In theory, anyone buying this extra special issue already knows Harry and Meghan’s histories as individuals, the appeal is the way this unlikely couple decided to spend their lives together. Sure, you could argue that the issue is meant to be a collector’s item for future generations to understand the story, but the issue itself is so shoddily made, any copies will be lucky to survive—let alone be purchased in the first place.
If TidalWave Productions really wanted to make a special edition comic worthy of its $6.99 price, they would have bothered to edit it. The issue is filled with spelling and factual errors. Take the panel which claims Diana and Charles married in 2981 instead of 1981. Or the panel that somehow replaces “took their toll” with “to their toll.”
Even more embarrassing is the moment when Frizell conflates Markle’s time working at the U.S. embassy in Argentina and her time as a briefcase girl on Deal or No Deal, falsely stating that she was a briefcase girl in the Argentinian version of the show.
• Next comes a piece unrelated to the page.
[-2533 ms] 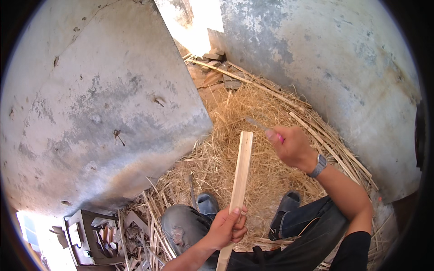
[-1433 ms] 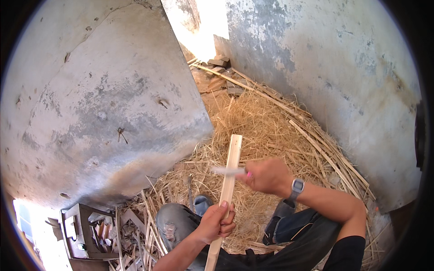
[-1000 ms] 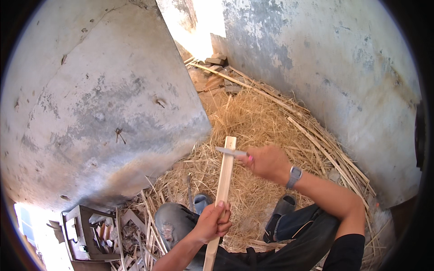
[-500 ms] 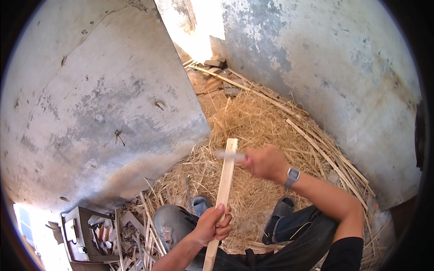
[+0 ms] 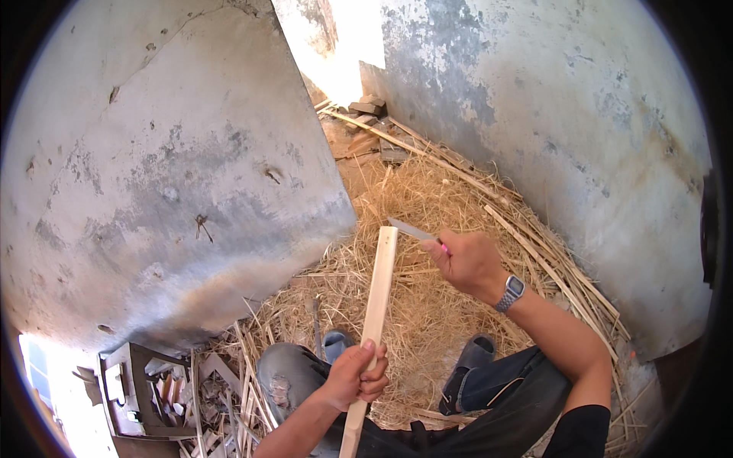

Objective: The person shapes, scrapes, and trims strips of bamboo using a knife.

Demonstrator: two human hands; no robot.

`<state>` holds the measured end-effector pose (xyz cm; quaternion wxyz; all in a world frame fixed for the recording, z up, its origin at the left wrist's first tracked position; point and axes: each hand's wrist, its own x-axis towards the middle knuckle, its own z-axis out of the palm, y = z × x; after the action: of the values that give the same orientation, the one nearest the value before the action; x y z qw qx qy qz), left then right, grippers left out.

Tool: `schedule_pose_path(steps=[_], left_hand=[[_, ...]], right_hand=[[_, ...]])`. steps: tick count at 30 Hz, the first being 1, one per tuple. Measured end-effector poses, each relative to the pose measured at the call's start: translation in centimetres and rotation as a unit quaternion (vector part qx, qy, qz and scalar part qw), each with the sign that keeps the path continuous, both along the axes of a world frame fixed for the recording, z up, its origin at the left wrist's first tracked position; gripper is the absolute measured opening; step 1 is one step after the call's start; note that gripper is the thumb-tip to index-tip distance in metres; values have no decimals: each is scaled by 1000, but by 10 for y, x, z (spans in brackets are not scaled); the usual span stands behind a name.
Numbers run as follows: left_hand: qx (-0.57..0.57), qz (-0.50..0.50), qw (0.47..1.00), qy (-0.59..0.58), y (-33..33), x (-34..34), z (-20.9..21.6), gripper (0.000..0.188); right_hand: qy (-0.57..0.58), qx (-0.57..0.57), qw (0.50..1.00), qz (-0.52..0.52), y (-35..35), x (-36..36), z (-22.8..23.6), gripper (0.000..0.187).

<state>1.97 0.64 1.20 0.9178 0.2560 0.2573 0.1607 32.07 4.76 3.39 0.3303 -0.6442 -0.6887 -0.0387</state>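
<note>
We've got the hands apart: the left hand clamped round a wooden strip, the right hand wrapped about a knife showing a dab of pink. Our strip, pale, flat and square-edged, runs lengthwise away from us, leaning slightly right, above tangled, straw-like strands. The knife points left, tip right beside the strip's far end; half a second ago we saw it blurred across the wood. Split slats line the floor's right edge, below flaking plaster.

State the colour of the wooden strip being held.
The wooden strip in the left hand is pale cream-yellow, best seen in the head view.
</note>
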Motion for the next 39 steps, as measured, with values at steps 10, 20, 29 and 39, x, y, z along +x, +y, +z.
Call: schedule_pose_path(steps=[10,20,29,39], left_hand=[[16,18,1000,-7,4,4,-10,57],[-56,2,998,-21,1,2,-14,59],[-69,-82,994,-35,-4,3,-11,52],[-61,-67,990,-109,-2,7,-9,38]], right_hand=[[-24,-49,982,179,-47,-69,-8,54],[-44,-100,980,168,-46,-69,-5,46],[-22,-113,992,-50,7,15,-3,60],[531,-223,815,64,-45,0,41,50]])
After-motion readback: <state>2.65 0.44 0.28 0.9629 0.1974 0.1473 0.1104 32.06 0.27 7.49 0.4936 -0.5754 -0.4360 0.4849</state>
It’s a bizarre and embarrassing mix-up that only adds to the feeling that TidalWave is exploiting people’s excitement about the royal wedding with little concern for creating a quality product. Still, those flaws wouldn’t be quite so insulting if the art could distract from it.
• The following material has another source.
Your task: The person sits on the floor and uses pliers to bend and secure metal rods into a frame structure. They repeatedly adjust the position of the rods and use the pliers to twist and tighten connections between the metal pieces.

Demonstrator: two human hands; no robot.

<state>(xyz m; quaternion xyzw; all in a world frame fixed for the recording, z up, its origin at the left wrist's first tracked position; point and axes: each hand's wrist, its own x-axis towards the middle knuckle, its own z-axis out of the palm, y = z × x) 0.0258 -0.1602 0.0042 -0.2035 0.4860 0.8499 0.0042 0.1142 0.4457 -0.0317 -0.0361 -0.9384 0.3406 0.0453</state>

Though the Royals line usually features the kinds of artists whose eye contact you avoid while walking past their tables at cons, the art in Royals: Prince Harry and Meghan Markle isn’t all terrible. Artist Justin Currie draws and colors much of the issue’s first third and his pages are the highlight. He often draws dark character silhouettes against colorful backgrounds and the results are really striking. No, his version of Prince Harry doesn’t look exactly like the genuine article except for his stark red hair, but at least Currie shows a sense of style.
The same cannot be said for the other artists, Pablo Martinena and Joe Phillips. They clearly base their drawings on photo reference, so, it’s baffling then that their work ends up feeling lifeless and amateurish compared to Currie. While Phillips’s splash pages are passable except for the uncanny valley vibes they give off, Martinena’s work is plain bad. He draws the section on Markle and his first image of her clad in a cerulean dress while walking the red carpet is a true disaster. He can’t seem to capture either the proportions of her face nor those of any human being. In one panel, there is a human figure so hideous that after days of staring at it, I still can’t figure out who or what it is. Is it an underprivileged person young Meghan helps on one of her and her mother’s volunteering trips to Jamaica or is it Meghan as a burn victim? We’ll never know.
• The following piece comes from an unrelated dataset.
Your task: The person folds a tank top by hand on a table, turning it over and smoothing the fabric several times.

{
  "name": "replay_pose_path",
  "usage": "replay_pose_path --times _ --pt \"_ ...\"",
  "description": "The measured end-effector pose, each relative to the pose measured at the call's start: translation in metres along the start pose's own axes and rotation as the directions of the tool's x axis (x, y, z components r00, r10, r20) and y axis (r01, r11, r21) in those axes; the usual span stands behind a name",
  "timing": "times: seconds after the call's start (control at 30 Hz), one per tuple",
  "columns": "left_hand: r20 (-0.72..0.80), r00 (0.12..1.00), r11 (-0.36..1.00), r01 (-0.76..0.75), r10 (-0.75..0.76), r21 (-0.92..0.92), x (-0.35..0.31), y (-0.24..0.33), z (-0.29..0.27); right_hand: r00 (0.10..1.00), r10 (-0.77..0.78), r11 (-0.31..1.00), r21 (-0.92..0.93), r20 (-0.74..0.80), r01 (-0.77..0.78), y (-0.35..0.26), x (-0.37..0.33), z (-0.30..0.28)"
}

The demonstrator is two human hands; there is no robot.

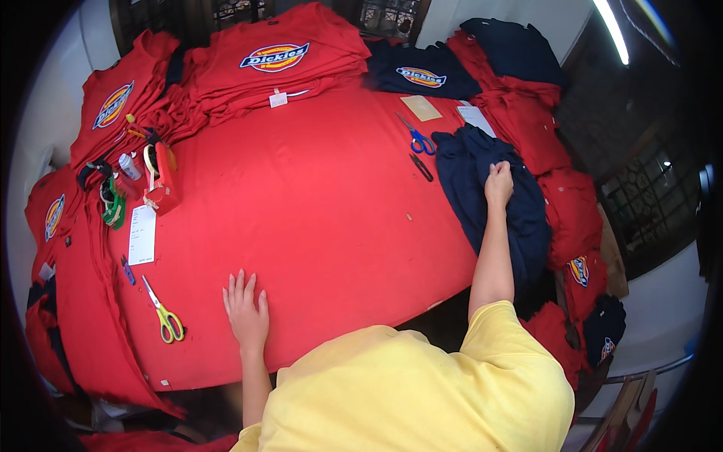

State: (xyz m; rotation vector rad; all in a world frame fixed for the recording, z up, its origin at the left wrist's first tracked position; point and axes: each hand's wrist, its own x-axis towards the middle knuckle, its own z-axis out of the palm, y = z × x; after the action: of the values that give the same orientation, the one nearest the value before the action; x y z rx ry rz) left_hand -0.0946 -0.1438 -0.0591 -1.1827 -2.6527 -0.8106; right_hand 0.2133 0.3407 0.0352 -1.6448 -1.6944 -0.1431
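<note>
My left hand (247, 313) lies flat on the red cloth-covered table (301, 203) near its front edge, fingers stretched and holding nothing. Reaching out to the right, my right hand (498, 184) is closed on a crumpled navy garment (471, 169), which spreads over the table's right edge. The pinched fabric is partly hidden by the fingers. Just left of this garment are blue-handled scissors (420, 139) and small dark thread snips (422, 167). Yellow-handled scissors (169, 324) rest to the left of my left hand.
Stacked red shirts (286, 53) line the back, with a navy printed shirt (418, 68) beside them. More folded red garments (568, 203) pile up at right. On the left are a red tape dispenser (164, 181), a green tape dispenser (113, 203), a paper sheet (141, 235) and a blue cutter (128, 270).
</note>
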Motion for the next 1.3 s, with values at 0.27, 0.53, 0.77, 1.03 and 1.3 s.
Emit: replay_pose_path --times 0.27,0.53,0.77,1.03,1.3 --pt "0.438 0.887 0.441 0.339 0.145 -0.831 0.000 0.080 -0.026 0.803 -0.460 0.605 0.796 0.380 -0.030 -0.162 -0.162 -0.090" --pt "0.267 0.836 -0.041 0.282 -0.479 -0.958 -0.014 0.047 -0.005 0.207 -0.859 0.504 0.842 0.468 0.190 -0.174 -0.222 -0.092" --pt "-0.300 0.910 0.940 0.208 -0.288 -0.270 -0.040 0.031 -0.058 0.461 -0.775 0.610 0.705 0.433 0.363 -0.152 -0.185 -0.014" --pt "0.082 0.950 0.946 0.308 -0.301 -0.099 0.015 0.057 -0.018 -0.233 -0.866 0.322 0.850 0.442 0.416 -0.226 -0.263 -0.004" --pt "-0.075 0.745 0.527 0.394 -0.663 -0.753 -0.114 0.012 -0.129 0.496 -0.709 0.695 0.617 0.502 0.369 -0.153 -0.178 -0.050"
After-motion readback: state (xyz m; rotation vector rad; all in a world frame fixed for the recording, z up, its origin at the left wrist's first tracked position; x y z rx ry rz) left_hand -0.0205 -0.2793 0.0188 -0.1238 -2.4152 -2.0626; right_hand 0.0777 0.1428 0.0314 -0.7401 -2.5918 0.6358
Still, as awful as some of the original art is, nothing is more egregious than the panels that feature recycled art from previous special issues. Perhaps the worst is the splash page of Princess Diana near the beginning. Though the image does resemble her, it also looks like a degraded photocopy, with heavy, inelegant lines that make her features look heavy rather than delicate. Moreover, the constant switching between artists is disorienting for the reader and reveals the issue for what it really is: a shameless money-grab by a company that doesn’t care about its craft or its subjects.
The Royals: Prince Harry and Meghan Markle is easily one of the worst comic issues I’ve ever read. The only reason it’s not the worst is because I also read the Princess Diana tribute. However, it also taught me that Meghan Markle did the calligraphy on Robin Thicke and Paula Patton’s wedding invitations and I will forever be grateful. Even so, the issue mostly rehashes information we already know and aside from Currie’s pages, it doesn’t do it in a particularly compelling way. Add to that the nonexistent editing/fact-checking and the recycled art and this special edition comic feels like a piss poor way to commemorate the upcoming royal wedding. The only way to enjoy the issue is to hate-read it in the way people used to watch NBC’s SMASH. From that perspective, The Royals: Prince Harry and Meghan Markle may just be the best comic ever made.